Assignment
Please give back, word for word, each line from the start of the entries through the one in which "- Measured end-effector" is found.

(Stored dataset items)
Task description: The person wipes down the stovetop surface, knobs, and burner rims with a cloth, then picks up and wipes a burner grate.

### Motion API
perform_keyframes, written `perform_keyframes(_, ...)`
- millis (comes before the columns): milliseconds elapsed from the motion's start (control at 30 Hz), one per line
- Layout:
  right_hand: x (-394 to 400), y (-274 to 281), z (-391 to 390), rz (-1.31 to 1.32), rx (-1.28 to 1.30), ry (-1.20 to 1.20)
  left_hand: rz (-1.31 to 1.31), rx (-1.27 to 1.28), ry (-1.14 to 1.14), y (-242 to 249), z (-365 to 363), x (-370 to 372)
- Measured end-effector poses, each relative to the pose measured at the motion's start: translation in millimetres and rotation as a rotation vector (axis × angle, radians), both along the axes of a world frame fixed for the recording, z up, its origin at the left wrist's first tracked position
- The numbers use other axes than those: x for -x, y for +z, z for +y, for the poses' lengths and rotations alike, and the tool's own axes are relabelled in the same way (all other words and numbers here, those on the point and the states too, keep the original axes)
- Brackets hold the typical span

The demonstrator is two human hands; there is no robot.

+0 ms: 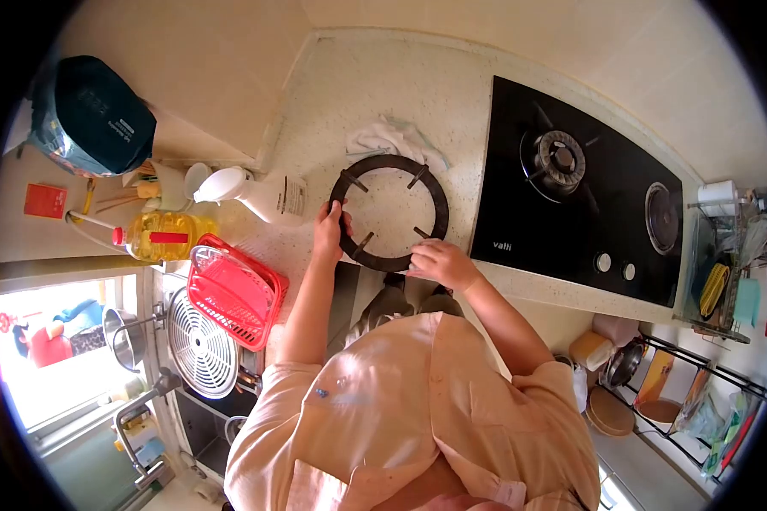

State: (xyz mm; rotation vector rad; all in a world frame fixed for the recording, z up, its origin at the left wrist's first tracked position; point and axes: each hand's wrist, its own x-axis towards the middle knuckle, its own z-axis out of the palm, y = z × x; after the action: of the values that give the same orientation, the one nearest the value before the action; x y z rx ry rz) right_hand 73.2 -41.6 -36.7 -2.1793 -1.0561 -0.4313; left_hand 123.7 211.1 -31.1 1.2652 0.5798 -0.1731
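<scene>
A round black pan support (pixel 441 204) with short inward prongs is held up over the front of the counter. My left hand (pixel 331 230) grips its left side, fingers wrapped round the rim. At the lower right of the ring, my right hand (pixel 441 262) has its fingers closed on the rim; part of its grip is hidden. Just behind the ring lies a crumpled white cloth (pixel 392 136) on the speckled counter (pixel 332 94). To the right is a black glass gas hob (pixel 520 213), its left burner (pixel 558 162) bare of a support.
Left of the ring stand a white spray bottle (pixel 264 194), a yellow oil bottle (pixel 160 237) and a red plastic basket (pixel 239 294) by the sink. A dark teal bag (pixel 102 115) sits at the far left. A wire rack (pixel 714 264) borders the hob's right end.
</scene>
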Motion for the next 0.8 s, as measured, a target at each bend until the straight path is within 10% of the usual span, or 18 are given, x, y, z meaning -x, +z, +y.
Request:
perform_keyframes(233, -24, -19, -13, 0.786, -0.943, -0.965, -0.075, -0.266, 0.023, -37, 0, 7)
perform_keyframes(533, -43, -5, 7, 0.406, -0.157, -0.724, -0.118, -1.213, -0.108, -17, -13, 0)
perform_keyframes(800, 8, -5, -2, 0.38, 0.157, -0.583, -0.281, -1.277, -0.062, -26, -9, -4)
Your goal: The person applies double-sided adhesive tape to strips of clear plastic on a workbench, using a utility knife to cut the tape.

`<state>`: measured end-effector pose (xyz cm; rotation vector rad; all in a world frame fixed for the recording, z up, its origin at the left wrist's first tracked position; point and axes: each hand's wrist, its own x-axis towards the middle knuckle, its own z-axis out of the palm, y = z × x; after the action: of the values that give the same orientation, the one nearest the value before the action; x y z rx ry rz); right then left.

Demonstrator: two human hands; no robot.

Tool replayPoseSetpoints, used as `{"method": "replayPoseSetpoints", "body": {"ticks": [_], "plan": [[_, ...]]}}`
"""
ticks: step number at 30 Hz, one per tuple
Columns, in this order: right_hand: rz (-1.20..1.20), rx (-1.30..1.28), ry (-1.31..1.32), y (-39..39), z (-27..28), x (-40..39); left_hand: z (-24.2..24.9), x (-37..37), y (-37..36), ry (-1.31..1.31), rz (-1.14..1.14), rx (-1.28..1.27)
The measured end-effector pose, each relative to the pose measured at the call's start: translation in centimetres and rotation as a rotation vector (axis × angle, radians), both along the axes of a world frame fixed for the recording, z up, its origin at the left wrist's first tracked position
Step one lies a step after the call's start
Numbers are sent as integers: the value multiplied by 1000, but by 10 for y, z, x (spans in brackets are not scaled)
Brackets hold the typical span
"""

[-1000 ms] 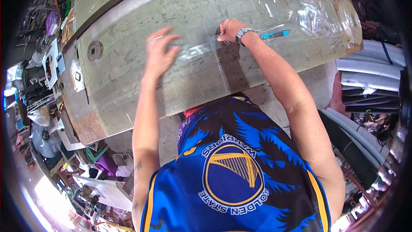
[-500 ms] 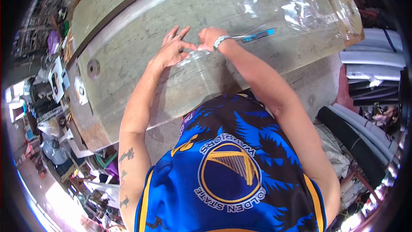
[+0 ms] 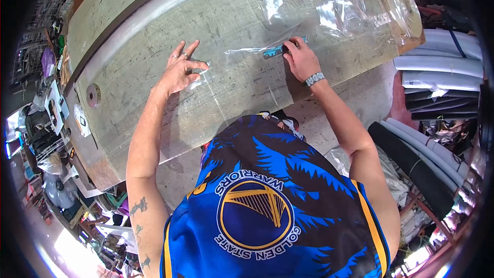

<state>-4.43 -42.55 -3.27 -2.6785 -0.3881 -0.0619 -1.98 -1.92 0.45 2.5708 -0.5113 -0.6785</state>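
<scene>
The blue tool (image 3: 272, 52) lay on the worktable (image 3: 247, 90) beneath the right hand (image 3: 303, 63), whose fingers curled over it, though whether they gripped it could not be told. Well to its left, the left hand (image 3: 178, 73) touched clear plastic (image 3: 194, 84) with thumb and index finger, its grip equally unclear. Crumpled film (image 3: 337, 14) lay beyond, near a pale disc (image 3: 403, 9).
</scene>
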Motion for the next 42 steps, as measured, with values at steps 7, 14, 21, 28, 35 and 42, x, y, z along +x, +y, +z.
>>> {"method": "replayPoseSetpoints", "body": {"ticks": [7,14,21,28,35,42], "plan": [[195,-107,362,-23,29,15,-3,2,6,-32,-46,7],[121,605,400,42,64,-25,-12,2,11,-57,-69,23],[-66,586,321,85,29,-64,-15,5,13,-29,-62,1],[-146,767,540,142,43,-93,-19,3,16,-69,-58,-23],[56,634,151,219,14,-68,-20,4,17,-84,-79,-3],[52,524,74,232,-1,-55,-22,3,19,-85,-82,-12]]}}
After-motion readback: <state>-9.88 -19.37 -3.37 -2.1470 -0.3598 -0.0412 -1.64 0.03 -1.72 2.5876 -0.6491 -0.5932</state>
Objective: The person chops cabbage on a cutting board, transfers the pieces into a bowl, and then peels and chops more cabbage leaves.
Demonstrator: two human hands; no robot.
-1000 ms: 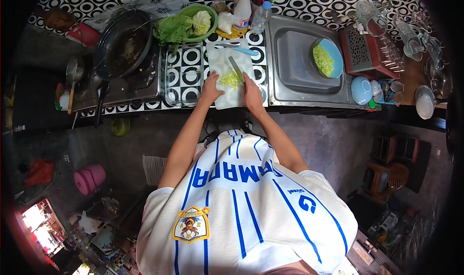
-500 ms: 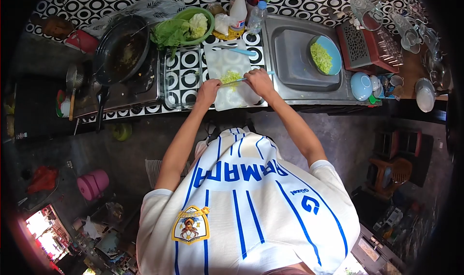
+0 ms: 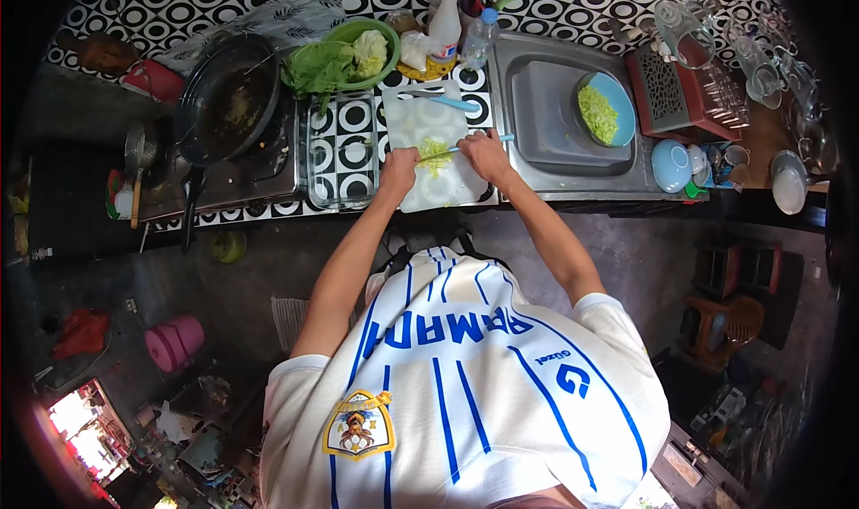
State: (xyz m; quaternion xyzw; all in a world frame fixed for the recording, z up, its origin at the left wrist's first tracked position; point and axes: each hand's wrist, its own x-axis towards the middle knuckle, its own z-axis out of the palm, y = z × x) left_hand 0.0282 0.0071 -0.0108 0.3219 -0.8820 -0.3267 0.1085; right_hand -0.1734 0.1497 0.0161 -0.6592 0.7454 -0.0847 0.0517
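Note:
A kitchen knife point(image 3: 436, 156) spans my two hands over a translucent white cutting board point(image 3: 452, 191). My right hand point(image 3: 486, 157) is wrapped round its light-blue handle, whose end sticks out to the right. My left hand point(image 3: 400, 169) is closed at the tip end of the blade; the fingertips are partly hidden. Chopped pale-green leafy vegetable point(image 3: 433, 146) lies in a small heap under and behind the blade. A second blue-handled knife point(image 3: 455, 104) rests across the far part of the board.
A green basin point(image 3: 390, 60) of leafy greens and bottles stand behind the board. To the left are a glass dish point(image 3: 313, 187) and a wok point(image 3: 225, 147) on the stove. A blue bowl point(image 3: 630, 120) of chopped greens sits in the sink point(image 3: 528, 173) at right.
Both hands and the knife stay over the board; the blade has shifted slightly relative to the chopped heap, which looks more spread. The whole view has moved a little.

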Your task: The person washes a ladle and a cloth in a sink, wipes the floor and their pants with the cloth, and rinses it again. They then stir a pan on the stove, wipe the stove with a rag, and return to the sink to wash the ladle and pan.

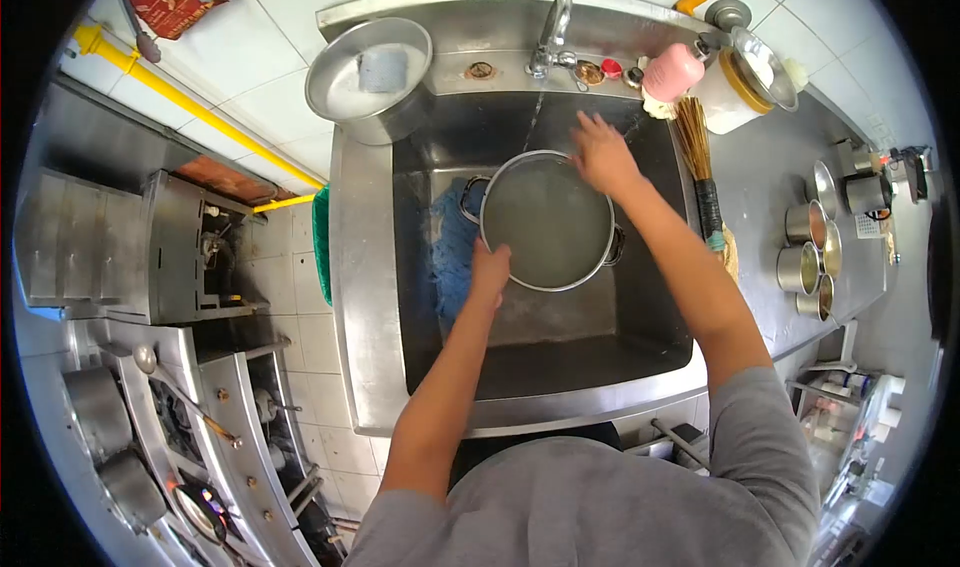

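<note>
A round metal pot (548, 222) with two side handles, holding cloudy water, sits in the steel sink (560, 332). My left hand (490, 270) is closed on the pot's near-left rim. At the far-right rim, my right hand (603, 155) is open, its fingers stretched toward the tap (552, 42). A thin stream of water falls from the tap close behind the pot. Left of the pot, a blue cloth (453, 250) lies bunched on the sink floor, partly hidden by the pot and its handle.
A large metal pot (330, 77) with a sponge in suds stands at the sink's back-left corner. A pink bottle (672, 71) and a stick brush (697, 137) stand along the right side. Several small metal containers (797, 267) sit on the right counter. A stove with a lit flame (208, 499) is at left.
</note>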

Solution to the problem
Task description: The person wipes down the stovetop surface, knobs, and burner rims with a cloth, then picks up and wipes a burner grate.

### Motion API
perform_keyframes, written `perform_keyframes(_, ...)`
- millis (comes before the columns): milliseconds elapsed from the motion's start (control at 30 Hz), one per line
- Layout:
  right_hand: x (-394 to 400), y (-274 to 281), z (-391 to 390), rz (-1.31 to 1.32), rx (-1.28 to 1.30), ry (-1.20 to 1.20)
  left_hand: rz (-1.31 to 1.31), rx (-1.27 to 1.28), ry (-1.14 to 1.14), y (-242 to 249), z (-365 to 363), x (-370 to 372)
- Measured end-effector poses, each relative to the pose measured at the motion's start: translation in millimetres and rotation as a rotation vector (axis × angle, radians), both along the axes of a world frame fixed for the recording, z up, its origin at the left wrist's first tracked position

The output contains nothing further.